**WHAT IS NEEDED**
Every line of the records that holds the word "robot" should be copied out.

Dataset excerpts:
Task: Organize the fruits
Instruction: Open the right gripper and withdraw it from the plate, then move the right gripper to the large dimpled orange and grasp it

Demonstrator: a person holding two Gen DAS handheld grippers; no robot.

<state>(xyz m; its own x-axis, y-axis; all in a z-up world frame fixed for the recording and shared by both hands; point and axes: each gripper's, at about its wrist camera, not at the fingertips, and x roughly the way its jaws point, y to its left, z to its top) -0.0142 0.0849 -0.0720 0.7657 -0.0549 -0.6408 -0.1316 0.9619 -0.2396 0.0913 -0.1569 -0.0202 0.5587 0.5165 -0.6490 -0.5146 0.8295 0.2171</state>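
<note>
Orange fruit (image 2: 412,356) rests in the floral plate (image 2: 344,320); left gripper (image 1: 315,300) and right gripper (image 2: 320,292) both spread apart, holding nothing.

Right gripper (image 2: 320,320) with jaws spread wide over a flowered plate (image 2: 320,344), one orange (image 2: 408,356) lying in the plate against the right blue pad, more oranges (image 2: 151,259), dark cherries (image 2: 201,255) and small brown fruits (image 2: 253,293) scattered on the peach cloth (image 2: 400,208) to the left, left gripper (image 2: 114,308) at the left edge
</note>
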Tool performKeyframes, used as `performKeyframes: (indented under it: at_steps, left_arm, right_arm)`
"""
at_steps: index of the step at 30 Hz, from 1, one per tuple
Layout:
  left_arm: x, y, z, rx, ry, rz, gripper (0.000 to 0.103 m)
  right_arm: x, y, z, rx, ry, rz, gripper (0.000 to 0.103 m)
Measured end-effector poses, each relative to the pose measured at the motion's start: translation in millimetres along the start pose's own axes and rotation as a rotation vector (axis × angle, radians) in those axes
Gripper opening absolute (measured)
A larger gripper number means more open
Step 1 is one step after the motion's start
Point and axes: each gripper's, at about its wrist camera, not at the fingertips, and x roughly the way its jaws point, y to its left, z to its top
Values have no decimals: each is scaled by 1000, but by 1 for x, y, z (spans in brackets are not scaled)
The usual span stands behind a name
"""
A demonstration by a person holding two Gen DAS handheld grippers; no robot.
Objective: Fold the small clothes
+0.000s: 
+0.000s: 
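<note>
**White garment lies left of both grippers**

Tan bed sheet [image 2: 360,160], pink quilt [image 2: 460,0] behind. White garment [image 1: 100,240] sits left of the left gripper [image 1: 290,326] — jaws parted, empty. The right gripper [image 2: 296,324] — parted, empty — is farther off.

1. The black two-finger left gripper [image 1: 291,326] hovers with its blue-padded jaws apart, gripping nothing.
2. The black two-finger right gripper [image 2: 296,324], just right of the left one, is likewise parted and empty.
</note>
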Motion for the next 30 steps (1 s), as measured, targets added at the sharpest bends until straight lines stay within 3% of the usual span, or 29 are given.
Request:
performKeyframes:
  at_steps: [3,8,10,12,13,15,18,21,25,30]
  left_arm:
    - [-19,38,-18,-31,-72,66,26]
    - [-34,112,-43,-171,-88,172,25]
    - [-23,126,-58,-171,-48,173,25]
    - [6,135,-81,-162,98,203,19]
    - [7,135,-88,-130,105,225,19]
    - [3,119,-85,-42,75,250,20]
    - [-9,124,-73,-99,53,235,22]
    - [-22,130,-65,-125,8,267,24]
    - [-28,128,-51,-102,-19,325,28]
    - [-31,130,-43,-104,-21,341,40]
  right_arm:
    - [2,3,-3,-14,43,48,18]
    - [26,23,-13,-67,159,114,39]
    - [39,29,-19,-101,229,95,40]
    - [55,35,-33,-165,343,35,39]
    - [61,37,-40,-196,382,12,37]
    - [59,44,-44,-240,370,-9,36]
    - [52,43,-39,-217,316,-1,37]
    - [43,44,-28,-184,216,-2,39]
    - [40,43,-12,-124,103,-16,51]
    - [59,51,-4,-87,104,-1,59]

**YOUR RESPONSE**
Demonstrator: a person holding two Gen DAS handheld grippers; no robot.
A demonstration by a person holding two Gen DAS handheld grippers; no robot.

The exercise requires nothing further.